Je crois que dans tout ce que je fais, même inconsciemment, je mets de moi. Je n'aime pas l'imposture. Donc, dans ma démarche, et tout ce que j'écris, il y a forcément des choses personnelles. Mais évidemment pas seulement. En l'occurence, pour "Rue des martyrs", j'ai au départ, dans la première version, volontairement zappé l'année 77, le punk-rock. Je me suis dit que tout le monde m'attendait au tournant, pensait que j'allais en faire des tartines dessus, que j'allais raconter ma vie. Donc, mon intention première était de ne pas en parler. Et puis j'ai réfléchi. J'ai trouvé ça idiot, de m'autocensurer D'autant que l'un  des fils conducteurs du roman est un chanteur disparu, un de mes amis, Alain Kan. J'avais envie de raconter des anecdotes de ce que j'ai vécu avec lui. Il y avait un jeu de miroir assez drôle entre Alain, moi dans la vraie vie, le héros du roman... alors j'ai quand même mis une scène inspirée directement de ce que nous avons vécu ensemble, lui et moi. La fiction, c'est toujours compliqué. Flaubert aurait dit "Madame Bovary c'est moi!". On ne sait pas s'il l'a vraiment dit, mais bon, on parle de soi dans un roman. Je ne vais pas écrire un livre sur la vie d'un agriculteur au fin fond de la campagne, je n'y connais rien...

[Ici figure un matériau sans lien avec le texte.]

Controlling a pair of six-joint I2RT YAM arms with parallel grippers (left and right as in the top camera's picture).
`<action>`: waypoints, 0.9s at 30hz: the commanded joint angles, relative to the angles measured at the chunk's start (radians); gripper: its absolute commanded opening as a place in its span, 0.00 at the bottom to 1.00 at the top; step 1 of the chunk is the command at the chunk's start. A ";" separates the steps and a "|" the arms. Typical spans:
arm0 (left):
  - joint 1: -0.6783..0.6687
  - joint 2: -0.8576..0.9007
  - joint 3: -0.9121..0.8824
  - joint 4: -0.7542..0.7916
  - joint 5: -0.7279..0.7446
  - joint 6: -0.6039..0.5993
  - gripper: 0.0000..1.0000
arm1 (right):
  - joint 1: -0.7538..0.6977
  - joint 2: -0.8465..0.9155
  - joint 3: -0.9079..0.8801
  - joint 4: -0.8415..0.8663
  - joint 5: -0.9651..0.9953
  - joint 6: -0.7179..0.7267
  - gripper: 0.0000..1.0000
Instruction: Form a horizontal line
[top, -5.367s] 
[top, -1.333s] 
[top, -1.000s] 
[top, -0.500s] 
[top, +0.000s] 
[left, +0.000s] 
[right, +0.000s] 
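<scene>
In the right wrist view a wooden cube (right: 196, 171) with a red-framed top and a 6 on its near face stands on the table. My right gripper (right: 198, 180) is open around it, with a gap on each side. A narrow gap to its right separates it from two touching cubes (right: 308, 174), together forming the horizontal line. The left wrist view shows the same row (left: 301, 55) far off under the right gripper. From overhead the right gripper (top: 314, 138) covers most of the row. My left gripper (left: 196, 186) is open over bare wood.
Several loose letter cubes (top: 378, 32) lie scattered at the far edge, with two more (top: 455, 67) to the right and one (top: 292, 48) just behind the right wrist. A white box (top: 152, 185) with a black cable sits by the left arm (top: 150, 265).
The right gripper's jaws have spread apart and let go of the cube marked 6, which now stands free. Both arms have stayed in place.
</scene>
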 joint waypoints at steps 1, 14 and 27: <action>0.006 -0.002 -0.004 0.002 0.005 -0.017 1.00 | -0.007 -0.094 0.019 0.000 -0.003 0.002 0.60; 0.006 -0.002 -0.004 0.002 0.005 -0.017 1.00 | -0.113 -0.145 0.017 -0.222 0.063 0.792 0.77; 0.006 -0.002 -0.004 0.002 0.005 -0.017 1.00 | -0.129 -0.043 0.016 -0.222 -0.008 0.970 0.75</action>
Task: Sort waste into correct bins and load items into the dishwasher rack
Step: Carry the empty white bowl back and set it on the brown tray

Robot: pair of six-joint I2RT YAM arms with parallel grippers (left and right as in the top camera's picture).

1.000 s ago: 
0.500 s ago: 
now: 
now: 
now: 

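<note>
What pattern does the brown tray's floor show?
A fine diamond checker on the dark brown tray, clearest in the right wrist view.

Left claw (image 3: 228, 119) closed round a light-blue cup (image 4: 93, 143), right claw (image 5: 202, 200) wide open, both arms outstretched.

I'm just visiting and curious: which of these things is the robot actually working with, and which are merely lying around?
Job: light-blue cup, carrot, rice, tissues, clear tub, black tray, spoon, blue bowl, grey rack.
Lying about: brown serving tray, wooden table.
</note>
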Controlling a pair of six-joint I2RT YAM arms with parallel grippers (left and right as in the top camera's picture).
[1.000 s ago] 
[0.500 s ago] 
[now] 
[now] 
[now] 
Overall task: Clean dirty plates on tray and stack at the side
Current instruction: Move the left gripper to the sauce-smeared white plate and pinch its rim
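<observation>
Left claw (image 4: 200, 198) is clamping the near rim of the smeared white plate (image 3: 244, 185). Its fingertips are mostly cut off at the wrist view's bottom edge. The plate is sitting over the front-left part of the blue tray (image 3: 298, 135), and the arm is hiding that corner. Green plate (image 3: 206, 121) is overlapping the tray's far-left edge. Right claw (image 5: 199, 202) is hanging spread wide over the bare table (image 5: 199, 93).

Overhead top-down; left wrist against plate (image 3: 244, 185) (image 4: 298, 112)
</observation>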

Quelle est la différence entre écrire un roman et une chanson?

La technique. Le fond est le même, on fait passer de l'émotion mais les techniques sont différentes. Pour moi, le plus difficile, et ambitieux, c'est écrire une chanson. C'est 3 minutes, avec des contraintes de construction, de rime interne, d'exigence narrative. Je fais ça à l'ancienne, intro, couplet, refrain, pont. La contrainte, c'est la concision, on est obligé de massacrer la moitié des meilleures idées parce que ça ne rentre pas dans le nombre de pieds, dans la rime. J'ai beaucoup d'admiration pour plein d'écrivains, mais, les gens qui arrivent à écrire des grandes chansons, surtout en français, c'est très fort! Gainsbourg par exemple.